[WHAT YOU ARE ASKED TO DO]
Transcribe exactly the line that contains "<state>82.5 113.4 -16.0" and all lines following it to the end of the material below; omit everything else.

[INFORMATION PROVIDED]
• • • •
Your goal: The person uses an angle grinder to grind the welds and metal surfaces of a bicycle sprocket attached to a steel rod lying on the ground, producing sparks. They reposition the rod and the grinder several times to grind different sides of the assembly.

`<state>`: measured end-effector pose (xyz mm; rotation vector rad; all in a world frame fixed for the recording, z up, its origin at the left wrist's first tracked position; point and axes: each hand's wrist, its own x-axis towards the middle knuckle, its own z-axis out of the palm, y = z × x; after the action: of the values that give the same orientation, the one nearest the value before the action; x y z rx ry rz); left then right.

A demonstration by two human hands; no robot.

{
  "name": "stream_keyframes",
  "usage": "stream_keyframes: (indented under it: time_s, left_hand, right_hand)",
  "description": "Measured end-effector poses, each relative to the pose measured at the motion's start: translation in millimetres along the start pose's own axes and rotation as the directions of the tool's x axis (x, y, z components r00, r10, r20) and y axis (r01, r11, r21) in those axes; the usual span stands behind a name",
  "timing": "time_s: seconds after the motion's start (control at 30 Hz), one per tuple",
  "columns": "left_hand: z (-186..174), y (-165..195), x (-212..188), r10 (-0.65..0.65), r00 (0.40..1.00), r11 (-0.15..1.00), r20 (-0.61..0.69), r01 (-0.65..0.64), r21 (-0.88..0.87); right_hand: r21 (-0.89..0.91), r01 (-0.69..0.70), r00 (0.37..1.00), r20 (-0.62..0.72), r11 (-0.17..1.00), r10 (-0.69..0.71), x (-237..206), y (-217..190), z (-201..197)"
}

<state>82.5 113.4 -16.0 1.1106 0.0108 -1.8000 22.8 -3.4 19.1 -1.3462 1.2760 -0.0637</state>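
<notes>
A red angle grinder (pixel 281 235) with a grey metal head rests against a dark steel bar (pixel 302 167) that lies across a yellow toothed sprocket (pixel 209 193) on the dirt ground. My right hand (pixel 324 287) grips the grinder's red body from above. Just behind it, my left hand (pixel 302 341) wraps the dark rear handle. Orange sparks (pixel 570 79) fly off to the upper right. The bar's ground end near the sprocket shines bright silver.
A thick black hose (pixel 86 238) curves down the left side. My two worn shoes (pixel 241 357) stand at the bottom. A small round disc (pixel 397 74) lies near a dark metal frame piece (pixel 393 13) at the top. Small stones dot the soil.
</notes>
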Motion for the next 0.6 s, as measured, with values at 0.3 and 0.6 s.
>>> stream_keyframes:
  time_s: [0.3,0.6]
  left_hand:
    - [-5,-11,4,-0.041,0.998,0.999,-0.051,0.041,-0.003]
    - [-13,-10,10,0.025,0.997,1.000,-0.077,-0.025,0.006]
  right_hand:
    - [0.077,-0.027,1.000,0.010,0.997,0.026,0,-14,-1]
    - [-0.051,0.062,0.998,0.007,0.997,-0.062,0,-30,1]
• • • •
[ANSWER TO THIS EXERCISE]
<state>82.5 113.4 -16.0 1.1106 0.0108 -1.8000 22.8 -3.4 19.1 -1.3462 1.2760 -0.0637</state>
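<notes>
A red angle grinder (pixel 281 235) with a grey metal head rests against a dark steel bar (pixel 302 167) that lies across a yellow toothed sprocket (pixel 209 193) on the dirt ground. My right hand (pixel 324 287) grips the grinder's red body from above. Just behind it, my left hand (pixel 302 341) wraps the dark rear handle. Orange sparks (pixel 570 79) fly off to the upper right. The bar's ground end near the sprocket shines bright silver.
A thick black hose (pixel 86 238) curves down the left side. My two worn shoes (pixel 241 357) stand at the bottom. A small round disc (pixel 397 74) lies near a dark metal frame piece (pixel 393 13) at the top. Small stones dot the soil.
</notes>
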Motion for the next 0.6 s, as measured, with values at 0.3 and 0.6 s.
>>> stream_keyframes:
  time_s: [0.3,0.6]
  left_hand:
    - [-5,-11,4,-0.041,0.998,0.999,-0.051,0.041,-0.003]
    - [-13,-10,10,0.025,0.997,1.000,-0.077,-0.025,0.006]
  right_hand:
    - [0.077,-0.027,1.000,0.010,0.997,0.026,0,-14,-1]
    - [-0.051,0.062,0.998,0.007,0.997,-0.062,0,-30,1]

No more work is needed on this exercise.